Олимпиада тогда почти не слушала. Все было ясно.
Ясно, что она ему «понравилась» и что он тоже ей «понравился», и все остальное было лишь вопросом времени и интенсивности ритуальных танцев, которые танцуют все, прежде чем перейти «к делу».
Олежка пару раз пригласил ее в кафе, один раз в кино – ждал возле кинотеатра с тремя гвоздичками цвета стяга Октябрьской революции, и весь сеанс Олимпиада продержала гвоздички на коленях и в конце концов один цветочек все же сломала.
За эти три свидания определилось самое главное.
Он не был хамом или недоумком, улыбался хорошей улыбкой, был на четыре года старше ее и уже работал, то есть «самостоятельный». Он не накачивался до одури пивом и потом, во время прогулок, не отпрашивался за ближайшую палатку пописать, в общем, не делал ничего такого, что вызывало бы у нее отвращение, и Олимпиада Владимировна пригласила его к себе, где, собственно, все и «случилось».
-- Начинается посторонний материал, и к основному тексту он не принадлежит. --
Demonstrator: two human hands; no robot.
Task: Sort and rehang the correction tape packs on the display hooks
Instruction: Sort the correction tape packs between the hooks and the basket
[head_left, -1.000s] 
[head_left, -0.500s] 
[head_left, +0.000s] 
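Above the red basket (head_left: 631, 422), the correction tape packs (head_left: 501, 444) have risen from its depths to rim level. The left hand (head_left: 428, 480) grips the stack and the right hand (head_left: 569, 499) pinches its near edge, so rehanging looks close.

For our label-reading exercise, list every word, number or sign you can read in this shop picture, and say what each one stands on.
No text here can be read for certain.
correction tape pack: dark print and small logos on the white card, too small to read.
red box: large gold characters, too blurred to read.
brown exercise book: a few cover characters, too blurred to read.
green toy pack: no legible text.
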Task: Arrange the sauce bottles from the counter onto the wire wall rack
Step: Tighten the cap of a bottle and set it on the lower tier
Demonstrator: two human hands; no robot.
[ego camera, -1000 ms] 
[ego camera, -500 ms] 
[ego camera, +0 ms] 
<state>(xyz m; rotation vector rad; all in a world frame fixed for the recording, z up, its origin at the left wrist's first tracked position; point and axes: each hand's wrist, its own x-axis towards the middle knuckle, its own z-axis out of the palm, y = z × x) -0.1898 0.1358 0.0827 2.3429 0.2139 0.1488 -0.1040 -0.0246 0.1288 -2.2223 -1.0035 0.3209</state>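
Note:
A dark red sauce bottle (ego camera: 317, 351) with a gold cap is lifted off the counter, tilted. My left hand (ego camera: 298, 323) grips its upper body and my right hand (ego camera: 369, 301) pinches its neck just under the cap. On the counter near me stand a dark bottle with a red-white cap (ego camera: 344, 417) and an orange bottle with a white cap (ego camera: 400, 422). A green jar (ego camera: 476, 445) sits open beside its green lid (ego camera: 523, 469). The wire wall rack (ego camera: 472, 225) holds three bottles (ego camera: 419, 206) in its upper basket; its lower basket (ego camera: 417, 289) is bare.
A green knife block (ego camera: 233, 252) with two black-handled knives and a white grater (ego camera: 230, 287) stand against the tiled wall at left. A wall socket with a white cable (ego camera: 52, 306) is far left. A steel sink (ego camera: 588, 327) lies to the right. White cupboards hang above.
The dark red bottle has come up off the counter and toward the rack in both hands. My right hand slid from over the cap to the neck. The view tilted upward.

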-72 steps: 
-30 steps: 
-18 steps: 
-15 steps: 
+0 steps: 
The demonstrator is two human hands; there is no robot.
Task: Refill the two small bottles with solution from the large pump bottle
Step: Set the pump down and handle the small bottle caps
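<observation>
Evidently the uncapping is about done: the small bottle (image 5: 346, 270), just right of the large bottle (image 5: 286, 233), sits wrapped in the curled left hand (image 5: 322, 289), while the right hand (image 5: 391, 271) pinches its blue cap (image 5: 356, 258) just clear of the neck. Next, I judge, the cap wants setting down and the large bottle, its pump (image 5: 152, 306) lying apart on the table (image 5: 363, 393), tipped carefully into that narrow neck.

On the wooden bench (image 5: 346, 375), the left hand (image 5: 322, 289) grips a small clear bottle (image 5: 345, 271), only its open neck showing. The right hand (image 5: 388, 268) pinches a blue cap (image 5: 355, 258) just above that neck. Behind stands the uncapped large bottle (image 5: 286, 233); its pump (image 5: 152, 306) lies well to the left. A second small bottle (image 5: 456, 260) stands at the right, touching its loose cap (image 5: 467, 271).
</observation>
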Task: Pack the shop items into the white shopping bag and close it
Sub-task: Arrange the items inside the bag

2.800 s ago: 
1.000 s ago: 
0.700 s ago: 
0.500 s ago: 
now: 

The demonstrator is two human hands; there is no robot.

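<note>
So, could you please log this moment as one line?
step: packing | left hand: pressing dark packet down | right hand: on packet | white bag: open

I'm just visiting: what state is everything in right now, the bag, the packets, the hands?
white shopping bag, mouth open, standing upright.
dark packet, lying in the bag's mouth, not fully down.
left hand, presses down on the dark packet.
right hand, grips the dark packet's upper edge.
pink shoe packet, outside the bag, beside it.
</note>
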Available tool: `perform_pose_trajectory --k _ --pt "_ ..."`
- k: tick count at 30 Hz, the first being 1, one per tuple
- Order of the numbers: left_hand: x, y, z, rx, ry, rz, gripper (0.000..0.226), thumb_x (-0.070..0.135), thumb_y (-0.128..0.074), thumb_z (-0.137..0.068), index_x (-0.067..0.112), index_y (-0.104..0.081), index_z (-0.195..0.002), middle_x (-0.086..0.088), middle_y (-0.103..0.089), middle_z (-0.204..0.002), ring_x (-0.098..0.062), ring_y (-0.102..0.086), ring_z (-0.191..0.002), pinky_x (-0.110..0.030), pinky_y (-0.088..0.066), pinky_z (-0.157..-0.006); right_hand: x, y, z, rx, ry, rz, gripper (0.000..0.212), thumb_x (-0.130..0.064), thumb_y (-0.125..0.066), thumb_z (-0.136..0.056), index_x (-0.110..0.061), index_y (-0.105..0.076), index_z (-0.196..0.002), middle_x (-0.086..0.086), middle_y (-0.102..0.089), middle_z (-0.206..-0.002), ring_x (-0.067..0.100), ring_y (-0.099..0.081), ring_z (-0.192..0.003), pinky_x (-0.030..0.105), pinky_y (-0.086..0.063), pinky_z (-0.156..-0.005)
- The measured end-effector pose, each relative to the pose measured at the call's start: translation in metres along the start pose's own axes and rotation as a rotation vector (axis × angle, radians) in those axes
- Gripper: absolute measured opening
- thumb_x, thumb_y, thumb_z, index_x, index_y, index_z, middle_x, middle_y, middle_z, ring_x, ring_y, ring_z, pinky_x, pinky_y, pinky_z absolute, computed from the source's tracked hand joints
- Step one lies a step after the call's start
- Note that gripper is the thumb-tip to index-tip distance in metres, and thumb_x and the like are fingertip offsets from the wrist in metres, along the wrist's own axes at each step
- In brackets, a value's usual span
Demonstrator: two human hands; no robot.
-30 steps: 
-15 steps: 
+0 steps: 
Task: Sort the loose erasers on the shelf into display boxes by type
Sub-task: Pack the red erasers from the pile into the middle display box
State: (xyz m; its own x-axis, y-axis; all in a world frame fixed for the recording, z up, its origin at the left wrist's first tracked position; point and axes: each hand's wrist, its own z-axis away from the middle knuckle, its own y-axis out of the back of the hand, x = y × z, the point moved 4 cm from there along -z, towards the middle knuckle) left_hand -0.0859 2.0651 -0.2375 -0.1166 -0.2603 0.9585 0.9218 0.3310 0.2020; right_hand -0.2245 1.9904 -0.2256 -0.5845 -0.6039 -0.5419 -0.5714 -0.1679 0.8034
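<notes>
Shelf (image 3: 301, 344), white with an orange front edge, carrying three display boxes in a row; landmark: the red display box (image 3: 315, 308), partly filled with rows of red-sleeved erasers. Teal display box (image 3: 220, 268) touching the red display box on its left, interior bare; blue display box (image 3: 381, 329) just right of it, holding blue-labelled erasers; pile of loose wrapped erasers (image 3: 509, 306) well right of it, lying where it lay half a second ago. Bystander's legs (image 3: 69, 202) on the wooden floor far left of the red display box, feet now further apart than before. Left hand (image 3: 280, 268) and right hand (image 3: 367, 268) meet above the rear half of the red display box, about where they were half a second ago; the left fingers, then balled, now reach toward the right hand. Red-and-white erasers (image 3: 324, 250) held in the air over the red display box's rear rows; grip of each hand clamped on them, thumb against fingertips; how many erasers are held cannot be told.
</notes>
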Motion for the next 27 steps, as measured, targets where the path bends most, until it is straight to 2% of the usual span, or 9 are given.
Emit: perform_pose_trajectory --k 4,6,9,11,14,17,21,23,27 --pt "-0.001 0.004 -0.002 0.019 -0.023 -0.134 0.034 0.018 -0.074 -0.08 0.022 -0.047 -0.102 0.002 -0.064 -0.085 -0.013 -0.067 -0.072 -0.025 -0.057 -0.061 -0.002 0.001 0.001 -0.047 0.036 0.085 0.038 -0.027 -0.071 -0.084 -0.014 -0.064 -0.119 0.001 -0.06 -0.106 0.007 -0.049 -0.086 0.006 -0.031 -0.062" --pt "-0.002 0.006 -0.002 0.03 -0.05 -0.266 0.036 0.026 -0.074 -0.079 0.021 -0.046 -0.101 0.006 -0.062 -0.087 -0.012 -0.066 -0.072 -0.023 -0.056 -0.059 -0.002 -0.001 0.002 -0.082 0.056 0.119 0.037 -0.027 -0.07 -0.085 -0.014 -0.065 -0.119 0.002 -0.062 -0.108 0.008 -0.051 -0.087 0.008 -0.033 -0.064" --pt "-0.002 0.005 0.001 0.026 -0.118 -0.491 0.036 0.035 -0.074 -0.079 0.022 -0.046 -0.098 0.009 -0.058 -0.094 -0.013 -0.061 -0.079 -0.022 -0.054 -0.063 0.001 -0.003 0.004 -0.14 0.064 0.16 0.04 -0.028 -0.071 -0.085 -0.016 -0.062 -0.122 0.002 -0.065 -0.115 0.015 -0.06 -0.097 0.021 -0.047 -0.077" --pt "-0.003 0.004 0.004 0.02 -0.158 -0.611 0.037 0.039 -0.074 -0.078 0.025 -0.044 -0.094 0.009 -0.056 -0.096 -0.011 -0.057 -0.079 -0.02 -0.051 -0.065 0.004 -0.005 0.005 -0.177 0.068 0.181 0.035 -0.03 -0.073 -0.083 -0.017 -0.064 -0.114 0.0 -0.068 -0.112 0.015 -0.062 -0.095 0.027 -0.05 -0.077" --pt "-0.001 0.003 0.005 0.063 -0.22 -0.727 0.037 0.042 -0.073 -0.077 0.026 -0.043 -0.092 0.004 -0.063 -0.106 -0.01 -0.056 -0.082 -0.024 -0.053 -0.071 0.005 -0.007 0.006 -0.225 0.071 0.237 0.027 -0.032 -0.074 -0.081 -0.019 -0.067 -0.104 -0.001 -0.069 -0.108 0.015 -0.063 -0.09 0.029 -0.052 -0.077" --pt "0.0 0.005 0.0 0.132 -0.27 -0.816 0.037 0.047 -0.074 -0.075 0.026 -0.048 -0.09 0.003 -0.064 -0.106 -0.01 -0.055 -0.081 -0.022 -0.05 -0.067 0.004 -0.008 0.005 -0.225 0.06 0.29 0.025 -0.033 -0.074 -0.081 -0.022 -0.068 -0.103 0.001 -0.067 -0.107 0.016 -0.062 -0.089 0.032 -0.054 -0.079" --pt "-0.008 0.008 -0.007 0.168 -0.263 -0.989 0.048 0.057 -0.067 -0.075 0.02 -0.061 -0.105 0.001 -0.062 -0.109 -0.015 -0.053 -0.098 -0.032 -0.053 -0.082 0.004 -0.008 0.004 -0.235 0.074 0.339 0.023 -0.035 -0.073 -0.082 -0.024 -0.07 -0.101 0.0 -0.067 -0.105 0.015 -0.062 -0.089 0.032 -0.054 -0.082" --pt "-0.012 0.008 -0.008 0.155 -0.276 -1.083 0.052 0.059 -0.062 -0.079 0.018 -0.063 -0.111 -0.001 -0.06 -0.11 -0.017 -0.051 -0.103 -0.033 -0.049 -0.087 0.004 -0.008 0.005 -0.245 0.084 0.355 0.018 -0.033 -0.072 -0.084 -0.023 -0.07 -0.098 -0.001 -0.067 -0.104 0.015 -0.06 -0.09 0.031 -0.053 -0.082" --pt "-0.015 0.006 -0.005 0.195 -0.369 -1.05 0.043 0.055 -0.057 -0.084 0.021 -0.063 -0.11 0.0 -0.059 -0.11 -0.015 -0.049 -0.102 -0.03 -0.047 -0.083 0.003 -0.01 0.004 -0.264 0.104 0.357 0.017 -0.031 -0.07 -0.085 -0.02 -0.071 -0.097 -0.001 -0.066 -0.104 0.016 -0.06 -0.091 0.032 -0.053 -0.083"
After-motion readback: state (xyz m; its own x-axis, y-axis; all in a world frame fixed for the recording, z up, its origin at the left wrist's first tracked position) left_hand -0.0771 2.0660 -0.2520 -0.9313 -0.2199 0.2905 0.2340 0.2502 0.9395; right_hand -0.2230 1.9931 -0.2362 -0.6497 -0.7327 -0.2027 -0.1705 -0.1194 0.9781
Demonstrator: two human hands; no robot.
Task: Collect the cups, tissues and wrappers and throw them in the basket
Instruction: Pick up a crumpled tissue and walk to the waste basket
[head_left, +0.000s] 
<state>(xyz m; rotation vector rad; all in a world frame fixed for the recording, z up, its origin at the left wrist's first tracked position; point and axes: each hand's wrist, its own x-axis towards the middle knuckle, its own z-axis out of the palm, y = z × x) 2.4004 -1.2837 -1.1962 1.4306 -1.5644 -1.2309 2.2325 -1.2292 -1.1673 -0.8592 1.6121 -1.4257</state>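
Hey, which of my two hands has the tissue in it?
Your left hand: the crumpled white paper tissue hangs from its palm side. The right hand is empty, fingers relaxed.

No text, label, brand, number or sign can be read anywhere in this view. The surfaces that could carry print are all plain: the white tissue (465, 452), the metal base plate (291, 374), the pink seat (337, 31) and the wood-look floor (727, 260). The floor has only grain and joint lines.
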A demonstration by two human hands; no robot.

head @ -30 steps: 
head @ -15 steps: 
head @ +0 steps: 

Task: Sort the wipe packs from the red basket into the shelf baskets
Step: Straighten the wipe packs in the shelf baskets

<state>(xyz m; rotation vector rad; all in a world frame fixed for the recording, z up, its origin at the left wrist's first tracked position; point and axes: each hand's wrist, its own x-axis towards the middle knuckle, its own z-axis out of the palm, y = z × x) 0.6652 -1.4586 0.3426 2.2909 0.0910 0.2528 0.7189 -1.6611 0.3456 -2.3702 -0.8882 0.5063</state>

«Случившееся» показалось ей немного скучным и каким-то слишком… стерильным. Олежка долго «готовился» – целовал ее мокрыми поцелуями, после которых очень хотелось вытереть губы, активно гладил по спине и – слегка – по груди, прижимался, чтобы она «почувствовала», и она вроде бы даже «чувствовала».
Невыносимую неловкость она списывала на то, что у нее не слишком много опыта в данном вопросе, и еще на то, что он… чужой человек. Ну, совсем чужой. Но ведь не вечно же он будет чужим, когда-то станет своим, и все наладится, конечно, наладится!
Что именно и как именно должно налаживаться, она не очень себе представляла.
Олежка в конце концов стал своим. И ничего не изменилось.
Он приезжал, они ужинали, смотрели на диване телевизор и делали вид, что рассказывают друг другу о своих делах – ее совершенно не интересовала его риелторская контора, а ему не было никакого дела до ее карьерных устремлений и Марины Петровны.
В постели Олимпиаде было скучно и грустно, и приходилось все время прикладывать массу ничем не вознаграждавшихся усилий для того, чтобы все-таки поддерживать в себе некий интерес «к процессу».